Скорее всего, из-за своего стеснительного характера, а еще из-за вечной зажатости Колька и впал в немилость у дворовой школоты. А вовсе даже не из-за того, что он на турнике подтягиваться не умеет.
Просто ушлые пацаны сразу определили, что есть у парня слабинка. И давай на нее давить!
Дворовый коллектив — компания суровая. Если не приняли, то это уж надолго. В таких компаниях надо сразу себя ставить!
Ладно. С этим я еще успею разобраться.
— Футбол? — я потер затылок. — А какой футбол? Кто играет?
— ЦСКА же! — удивленно посмотрел на меня «Буба». — Не знаешь, что ли? С ленинградцами. «Зенит» приехал…
Вот это поворот!
А ведь это совсем меняет ход дела!
Как же хорошо, что я встретил «Бубу»! И как хорошо, что он пока падает с турника, как мешок с… ну, неважно с чем!
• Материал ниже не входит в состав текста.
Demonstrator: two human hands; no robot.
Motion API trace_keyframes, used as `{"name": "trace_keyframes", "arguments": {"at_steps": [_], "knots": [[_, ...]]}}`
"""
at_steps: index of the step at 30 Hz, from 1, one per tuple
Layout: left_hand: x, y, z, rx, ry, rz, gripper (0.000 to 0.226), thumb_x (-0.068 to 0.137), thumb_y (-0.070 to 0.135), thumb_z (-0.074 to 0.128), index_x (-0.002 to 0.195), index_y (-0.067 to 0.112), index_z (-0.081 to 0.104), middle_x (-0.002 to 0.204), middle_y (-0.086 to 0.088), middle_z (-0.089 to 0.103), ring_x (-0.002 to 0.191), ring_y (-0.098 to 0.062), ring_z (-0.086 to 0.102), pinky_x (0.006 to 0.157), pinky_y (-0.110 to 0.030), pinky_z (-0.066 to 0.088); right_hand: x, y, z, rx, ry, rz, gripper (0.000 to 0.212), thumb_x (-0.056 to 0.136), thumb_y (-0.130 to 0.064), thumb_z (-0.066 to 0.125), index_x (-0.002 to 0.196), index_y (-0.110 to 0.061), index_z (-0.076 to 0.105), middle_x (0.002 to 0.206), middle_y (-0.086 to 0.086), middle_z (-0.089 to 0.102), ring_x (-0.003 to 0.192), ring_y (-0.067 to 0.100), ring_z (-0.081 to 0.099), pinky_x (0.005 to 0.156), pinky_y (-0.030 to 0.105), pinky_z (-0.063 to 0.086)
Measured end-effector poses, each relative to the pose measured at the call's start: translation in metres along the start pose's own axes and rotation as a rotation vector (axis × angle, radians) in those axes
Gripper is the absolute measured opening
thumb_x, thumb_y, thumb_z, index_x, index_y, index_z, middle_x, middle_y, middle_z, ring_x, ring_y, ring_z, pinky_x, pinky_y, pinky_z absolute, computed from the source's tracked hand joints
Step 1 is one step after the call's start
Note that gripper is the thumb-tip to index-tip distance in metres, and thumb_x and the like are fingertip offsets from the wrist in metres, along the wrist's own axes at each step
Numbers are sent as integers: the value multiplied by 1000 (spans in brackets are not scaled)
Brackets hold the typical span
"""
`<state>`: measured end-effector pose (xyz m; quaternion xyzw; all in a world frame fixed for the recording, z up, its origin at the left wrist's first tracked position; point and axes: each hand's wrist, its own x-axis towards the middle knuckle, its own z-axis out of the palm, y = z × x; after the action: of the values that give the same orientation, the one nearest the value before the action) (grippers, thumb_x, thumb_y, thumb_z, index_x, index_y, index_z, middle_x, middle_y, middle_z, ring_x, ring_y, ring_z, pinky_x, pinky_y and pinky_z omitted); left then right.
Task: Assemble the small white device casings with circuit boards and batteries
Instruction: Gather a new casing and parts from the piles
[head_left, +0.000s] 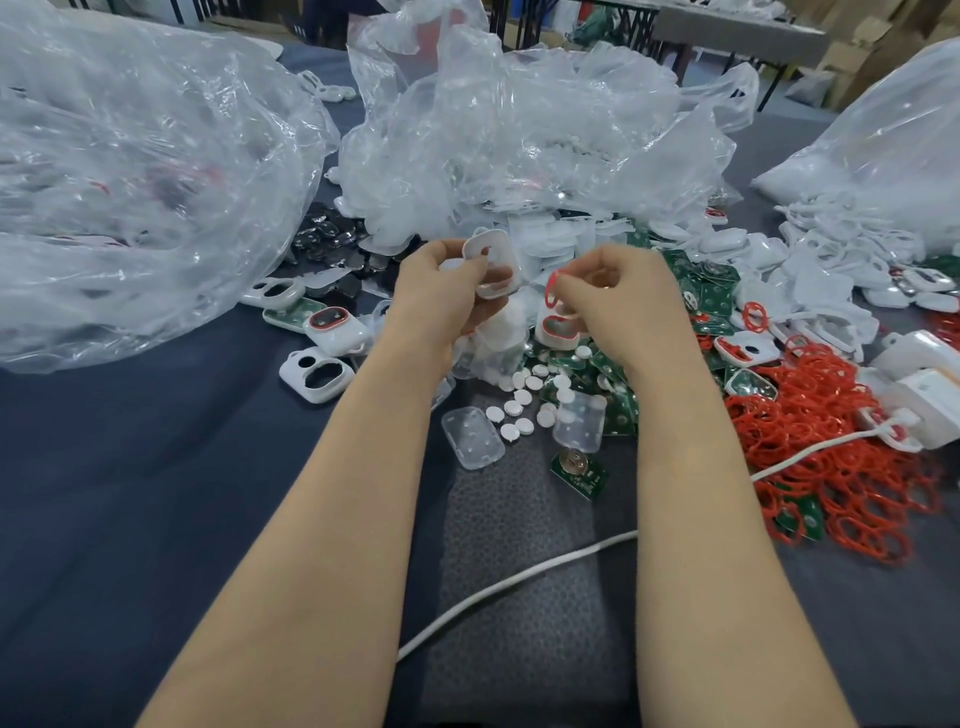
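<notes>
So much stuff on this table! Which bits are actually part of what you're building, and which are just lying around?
Part of the job: white casing in the left hand, red ring pinched by the right hand, green circuit boards, coin batteries.
Just lying about: clear plastic bags, white cable, cardboard boxes.

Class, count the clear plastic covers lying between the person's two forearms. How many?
2. One clear cover lies nearer the left forearm; the other nearer the right forearm, beside a lone green circuit board. More may be buried in the pile behind.
</notes>
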<state>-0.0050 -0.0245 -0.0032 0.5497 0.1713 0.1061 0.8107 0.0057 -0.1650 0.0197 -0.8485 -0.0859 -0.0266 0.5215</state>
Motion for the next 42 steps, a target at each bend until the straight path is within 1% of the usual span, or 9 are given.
{"name": "trace_keyframes", "arguments": {"at_steps": [7,12,15,18,24,27,33,38,42], "knots": [[1,-2,1,56,18,82,16,93,1,55,109,4,55,86,-9,67,79,-17,67,67,-24,58,4,-11,25,144,99,-130,20,87,-9,59,81,-28,62,67,-5,63,54,4,60,50,17,42],[-2,-2,1,88,32,98,14,95,4,54,109,3,55,79,-7,67,71,-13,68,58,-18,55,4,0,30,131,168,-147,15,87,-14,63,82,-28,66,60,-7,52,58,10,48,60,37,49],[-1,-4,0,132,40,126,14,95,4,54,109,3,54,81,-9,68,72,-13,68,56,-16,54,4,0,31,279,121,-94,16,89,-6,59,86,-21,66,61,2,57,50,7,53,48,20,42],[1,-6,0,145,74,137,18,93,1,56,110,2,55,83,-6,67,75,-12,68,61,-17,56,6,1,32,445,112,-6,17,89,0,56,91,-13,66,65,2,61,47,3,55,42,12,39],[2,-7,-2,264,80,280,33,88,-10,45,83,20,59,85,-5,65,81,-18,64,84,-35,55,10,11,33,426,167,82,9,92,-15,62,83,-16,65,58,-2,54,43,8,43,47,24,39],[0,-8,-1,349,69,353,37,89,-10,43,81,23,59,89,-7,66,82,-17,66,71,-25,57,10,12,33,514,163,115,16,89,-2,55,88,-14,65,50,-6,53,38,6,41,41,19,35],[-3,-13,3,441,27,339,24,101,7,40,96,19,60,70,-8,66,50,-9,66,51,-20,53,11,14,34,568,159,150,22,86,3,51,85,-15,63,56,-3,58,42,5,49,41,17,38],[-2,-10,3,421,8,340,26,90,11,48,112,17,61,106,-8,68,98,-19,67,93,-40,53,14,16,33,666,147,212,19,88,3,54,83,-14,61,65,2,61,45,4,54,43,15,39],[-1,-10,4,264,7,270,14,92,19,56,103,16,63,83,5,64,80,-13,61,83,-37,58,14,16,34,634,131,208,17,88,2,56,83,-14,63,66,1,61,45,3,55,46,15,43]]}}
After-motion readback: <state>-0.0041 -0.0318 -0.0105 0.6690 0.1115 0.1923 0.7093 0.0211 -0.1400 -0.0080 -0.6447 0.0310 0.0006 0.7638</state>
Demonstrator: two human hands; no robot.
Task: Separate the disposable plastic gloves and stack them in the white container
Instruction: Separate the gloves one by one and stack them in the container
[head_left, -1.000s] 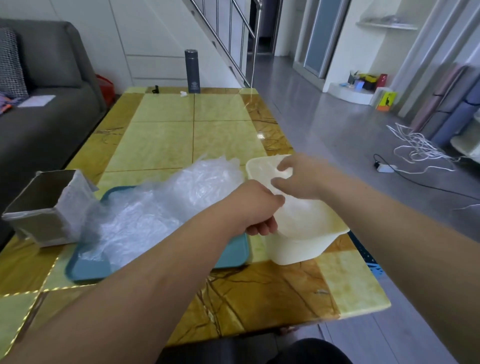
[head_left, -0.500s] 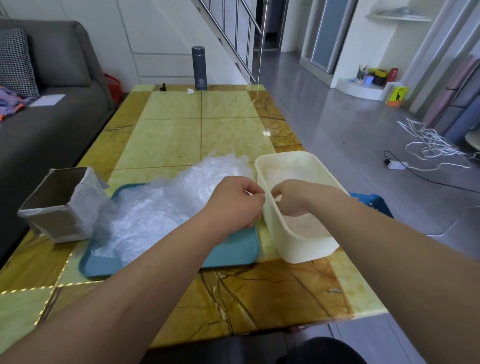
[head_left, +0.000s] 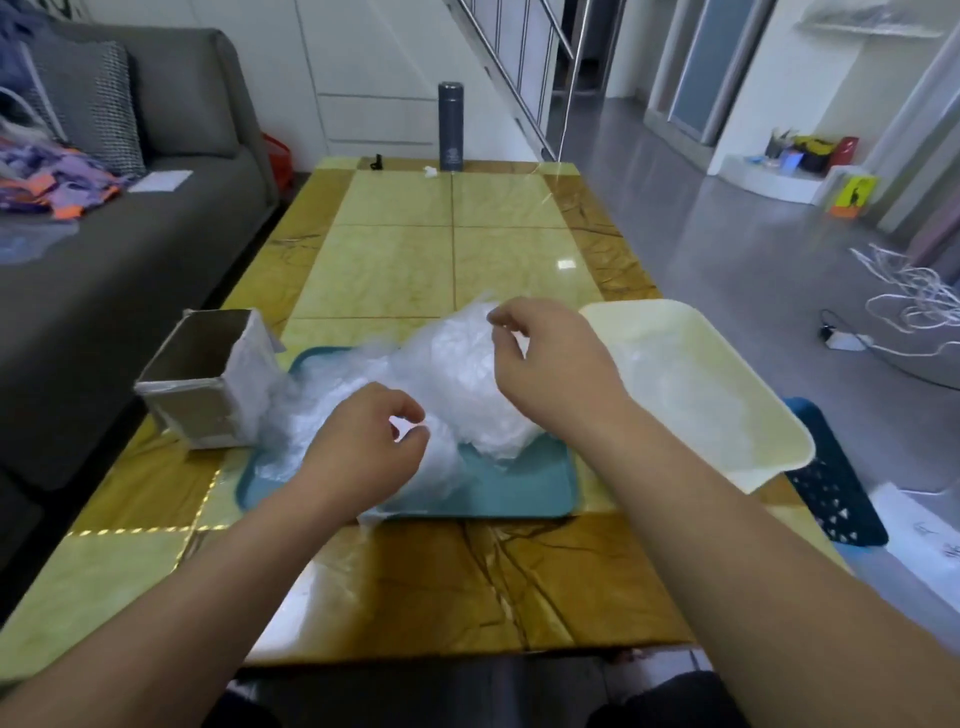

Это как раз дело поправимое!
Кажется, теперь я точно знаю, где я могу встретить Витьку! Если, конечно, мне повезет, и еще будут билеты!
А это значило, что надо срочно переигрывать планы и давать по газам!
Только сначала надо бы отблагодарить школьника за ценную информацию.
Если бы не Колька, я б, наверное, еще месяц искал способ заново «познакомиться» с Витькой и его семейством. Стадион — отличное место, где можно завязать общение. Легко и непринужденно!
— И сейчас турник занят, говоришь, «Буба»? — уточнил я.
— Не! — Колька помотал головой. — Сейчас как раз уже посвободнее, наверное! Пацаны потихоньку разбегаются. Сегодня же воскресенье. В кино многие с утра побежали. А в четыре футбол. Кто на стадион пойдет, кто по телеку зырить будет…
— А ты чего?
— Да ну… — «Буба» пожал плечами. — Не люблю я эти стадионы. Шум, гам… Я лучше дома по телеку посмотрю.
Ясно. Интроверт во всей своей красе.
— Значит, так, «Буба»! — предложил я Кольке. — Давай так! Ты где живешь? Во втором подъезде?
— Ага… — кивнул пацан. Глаза его заблестели надеждой. — Пятьдесят восьмая квартира.
— Отлично! — деловито кивнул я. — Если турник свободен, иди прямо сейчас и тренируй вис. Просто, средним хватом. Виси, сколько можешь. Отдыхай и снова виси. Вдохни чуток, сведи лопатки и тянись. Как сможешь. А я, как буду в увале, я к тебе забегу. В пятьдесят восьмую квартиру. Вдвоем с тобой на турник наведаемся. Научу тебя подтягиваться. И обычным, и обратным хватом. Идет?
Колька поднял на меня глаза и заулыбался.
— Идет! А ты… ты правда меня научишь?
— Ну если бы не правда, не обещал бы! — я пожал плечами и снова посмотрел на часы. — Я просто так языком не треплю. Давай, не ной, «Буба»! Выше нос! И по твоей улице проедет БТР с тушенкой. Я побег! Все, пока!